A label owner is the participant in a Vertical Federated Learning (VFL) system who possesses the target variable (labels) for the jointly aligned set of entities and typically acts as the active server or coordinator. This party orchestrates the training by initiating rounds, securely aggregating inputs from feature owners, computing loss, and propagating gradients back through the distributed split neural network. The label owner's role is critical because it holds the supervisory signal necessary for model training while other parties contribute only feature subsets.
Glossary
Label Owner

What is a Label Owner?
In Vertical Federated Learning (VFL), the label owner is the central coordinating party that holds the target values for the aligned dataset and drives the collaborative training process.
The label owner's responsibilities include managing entity alignment (often via Private Set Intersection), defining the cut layer in the model architecture, and enforcing the vertical training protocol.
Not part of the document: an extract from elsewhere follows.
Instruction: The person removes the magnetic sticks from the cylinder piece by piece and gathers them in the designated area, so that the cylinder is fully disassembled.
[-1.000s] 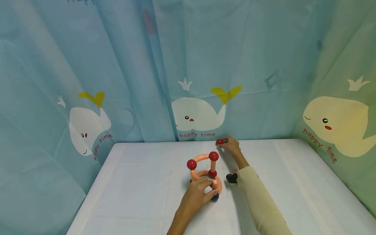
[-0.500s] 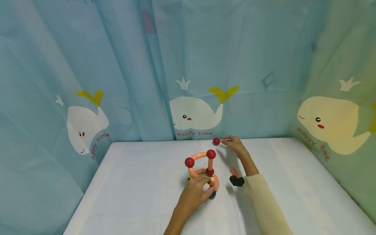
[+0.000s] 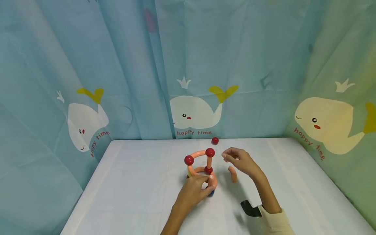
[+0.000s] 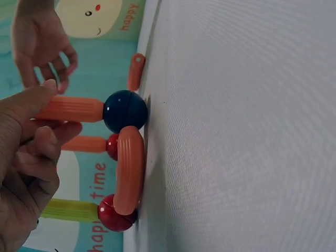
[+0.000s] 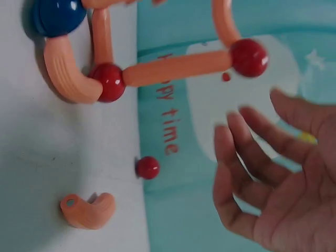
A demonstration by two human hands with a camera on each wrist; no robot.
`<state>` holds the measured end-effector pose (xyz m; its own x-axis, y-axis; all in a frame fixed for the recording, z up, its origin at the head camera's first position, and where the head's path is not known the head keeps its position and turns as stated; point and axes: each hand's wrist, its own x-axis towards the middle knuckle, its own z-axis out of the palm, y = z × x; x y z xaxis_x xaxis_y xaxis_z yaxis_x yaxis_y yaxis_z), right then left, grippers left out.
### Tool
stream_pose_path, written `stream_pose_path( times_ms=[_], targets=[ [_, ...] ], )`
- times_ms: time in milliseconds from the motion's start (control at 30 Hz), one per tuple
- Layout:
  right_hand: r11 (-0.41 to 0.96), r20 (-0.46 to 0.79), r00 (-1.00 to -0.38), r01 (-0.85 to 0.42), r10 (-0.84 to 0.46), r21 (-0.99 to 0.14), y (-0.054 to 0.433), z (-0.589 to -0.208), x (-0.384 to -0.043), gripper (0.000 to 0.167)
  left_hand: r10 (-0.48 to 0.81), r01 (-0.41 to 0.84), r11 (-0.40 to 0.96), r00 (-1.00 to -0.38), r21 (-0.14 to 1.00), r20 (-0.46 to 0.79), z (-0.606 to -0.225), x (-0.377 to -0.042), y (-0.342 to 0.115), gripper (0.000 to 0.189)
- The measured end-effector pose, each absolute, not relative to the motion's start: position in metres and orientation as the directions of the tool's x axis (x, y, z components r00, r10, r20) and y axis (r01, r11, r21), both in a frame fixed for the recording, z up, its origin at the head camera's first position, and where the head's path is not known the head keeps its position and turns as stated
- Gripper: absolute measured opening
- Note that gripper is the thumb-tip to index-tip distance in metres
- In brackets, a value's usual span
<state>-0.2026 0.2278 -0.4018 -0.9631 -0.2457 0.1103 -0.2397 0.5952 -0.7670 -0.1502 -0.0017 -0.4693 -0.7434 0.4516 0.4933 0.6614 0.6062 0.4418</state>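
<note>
My left hand (image 3: 190, 192) pinches an upright straight orange rod (image 4: 73, 109) between thumb and fingers. Its lower end meets a dark blue ball (image 4: 126, 112) on the table. These belong to a ball-and-rod frame with curved orange rods (image 4: 130, 170), a yellow-green rod (image 4: 68, 209) and red balls (image 3: 210, 152) at its corners. To the right of the frame my right hand (image 3: 241, 160) hovers above the table, holding nothing, its fingers loosely bent. Near it lies a loose curved orange rod (image 3: 233, 174). A loose red ball (image 3: 215, 140) rests at the table's back edge.
The white table (image 3: 132, 186) ends at a light blue curtain (image 3: 141, 65) printed with whales, which also encloses both sides. A black device (image 3: 250, 209) sits at my right wrist, above the table.
My right hand has left the red ball at the back edge and drawn back toward me, with its fingers off the ball. My left hand keeps its pinch on the upright orange rod.
</note>
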Motion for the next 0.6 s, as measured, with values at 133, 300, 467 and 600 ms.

It bears significant computation overhead for running its segment of the model and the primary communication overhead for exchanging encrypted intermediate outputs and gradients. Crucially, the label owner must implement vertical secure aggregation and privacy-preserving techniques to prevent leakage of the feature owners' raw data during this process.
Core Responsibilities of the Label Owner
In Vertical Federated Learning (VFL), the label owner is the central orchestrator. This party holds the target values (labels) for the aligned dataset and drives the collaborative training process while ensuring data privacy is maintained.
Orchestrating the Training Protocol
The label owner defines and executes the vertical training protocol, the precise sequence of steps for a federated round. This involves:
- Coordinating the entity alignment phase with feature owners.
- Initiating each training iteration by signaling feature owners to begin their local forward propagation.
- Receiving and processing encrypted intermediate outputs from feature owners.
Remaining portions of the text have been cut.